ASSIGNMENT >>
The entries below are to be reproduced in full, exactly as written.

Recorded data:
········
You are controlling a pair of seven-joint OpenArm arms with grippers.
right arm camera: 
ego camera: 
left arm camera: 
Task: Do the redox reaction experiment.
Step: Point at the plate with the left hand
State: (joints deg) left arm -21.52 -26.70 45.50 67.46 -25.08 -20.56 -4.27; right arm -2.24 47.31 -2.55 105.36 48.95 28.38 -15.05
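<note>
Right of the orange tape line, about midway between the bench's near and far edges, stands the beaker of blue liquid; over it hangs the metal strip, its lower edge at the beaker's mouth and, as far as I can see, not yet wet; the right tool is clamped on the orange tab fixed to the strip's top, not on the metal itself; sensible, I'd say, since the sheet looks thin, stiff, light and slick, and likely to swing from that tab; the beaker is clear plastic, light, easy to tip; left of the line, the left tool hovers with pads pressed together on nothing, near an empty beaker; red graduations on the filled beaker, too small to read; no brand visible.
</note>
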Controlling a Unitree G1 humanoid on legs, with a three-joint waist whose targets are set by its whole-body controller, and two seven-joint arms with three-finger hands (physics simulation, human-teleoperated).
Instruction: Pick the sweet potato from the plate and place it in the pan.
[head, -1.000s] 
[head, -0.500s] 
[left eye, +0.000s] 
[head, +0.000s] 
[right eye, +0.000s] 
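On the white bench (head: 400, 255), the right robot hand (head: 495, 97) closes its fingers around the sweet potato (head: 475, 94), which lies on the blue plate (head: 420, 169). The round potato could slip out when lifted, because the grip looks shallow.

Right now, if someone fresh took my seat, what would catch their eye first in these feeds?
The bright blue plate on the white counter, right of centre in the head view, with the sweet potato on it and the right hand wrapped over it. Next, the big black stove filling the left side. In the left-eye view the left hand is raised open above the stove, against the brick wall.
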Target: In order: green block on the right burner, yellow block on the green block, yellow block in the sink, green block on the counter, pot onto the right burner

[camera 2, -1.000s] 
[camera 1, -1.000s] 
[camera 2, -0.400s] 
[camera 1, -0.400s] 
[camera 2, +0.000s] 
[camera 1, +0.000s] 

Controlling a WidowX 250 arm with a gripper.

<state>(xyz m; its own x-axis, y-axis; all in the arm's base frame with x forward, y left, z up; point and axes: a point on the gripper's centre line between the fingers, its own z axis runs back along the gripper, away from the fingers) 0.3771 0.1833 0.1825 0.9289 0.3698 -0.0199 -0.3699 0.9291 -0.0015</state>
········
RESULT OF THIS TASK >>
You are controlling a pair of seven-joint OpenArm arms with grippers.
right arm camera: 
ego camera: 
left arm camera: 
Task: Do the redox reaction experiment.
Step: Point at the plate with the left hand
State: (joints deg) left arm -21.52 -26.70 45.50 67.46 -25.08 -20.56 -4.27; right arm -2.24 47.31 -2.55 105.36 48.95 28.38 -15.05
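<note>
Right of the orange tape line, about midway between the bench's near and far edges, stands the beaker of blue liquid; over it hangs the metal strip, its lower edge at the beaker's mouth and, as far as I can see, not yet wet; the right tool is clamped on the orange tab fixed to the strip's top, not on the metal itself; sensible, I'd say, since the sheet looks thin, stiff, light and slick, and likely to swing from that tab; the beaker is clear plastic, light, easy to tip; left of the line, the left tool hovers with pads pressed together on nothing, near an empty beaker; red graduations on the filled beaker, too small to read; no brand visible.
</note>
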Controlling a Unitree G1 humanoid on legs, with a three-joint waist whose targets are set by its whole-body controller, and two seven-joint arms with three-finger hands (physics simulation, human-teleoperated).
Instruction: Pick the sweet potato from the plate and place it in the pan.
[head, -1.000s] 
[head, -0.500s] 
[left eye, +0.000s] 
[head, +0.000s] 
[right eye, +0.000s] 
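On the white bench (head: 400, 255), the right robot hand (head: 495, 97) closes its fingers around the sweet potato (head: 475, 94), which lies on the blue plate (head: 420, 169). The round potato could slip out when lifted, because the grip looks shallow.

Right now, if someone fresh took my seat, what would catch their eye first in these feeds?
The bright blue plate on the white counter, right of centre in the head view, with the sweet potato on it and the right hand wrapped over it. Next, the big black stove filling the left side. In the left-eye view the left hand is raised open above the stove, against the brick wall.
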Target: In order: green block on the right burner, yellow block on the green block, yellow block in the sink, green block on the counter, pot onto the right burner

[camera 2, -1.000s] 
[camera 1, -1.000s] 
[camera 2, -0.400s] 
[camera 1, -0.400s] 
[camera 2, +0.000s] 
[camera 1, +0.000s] 

Controlling a WidowX 250 arm with a gripper.

<state>(xyz m; its own x-axis, y-axis; all in the arm's base frame with x forward, y left, z up; point and axes: a point on the gripper's centre line between the fingers, its own z axis runs back along the gripper, away from the fingers) 0.3771 0.1833 0.1825 0.9289 0.3698 -0.0199 -0.3699 0.9291 -0.0015</state>

That is the complete answer.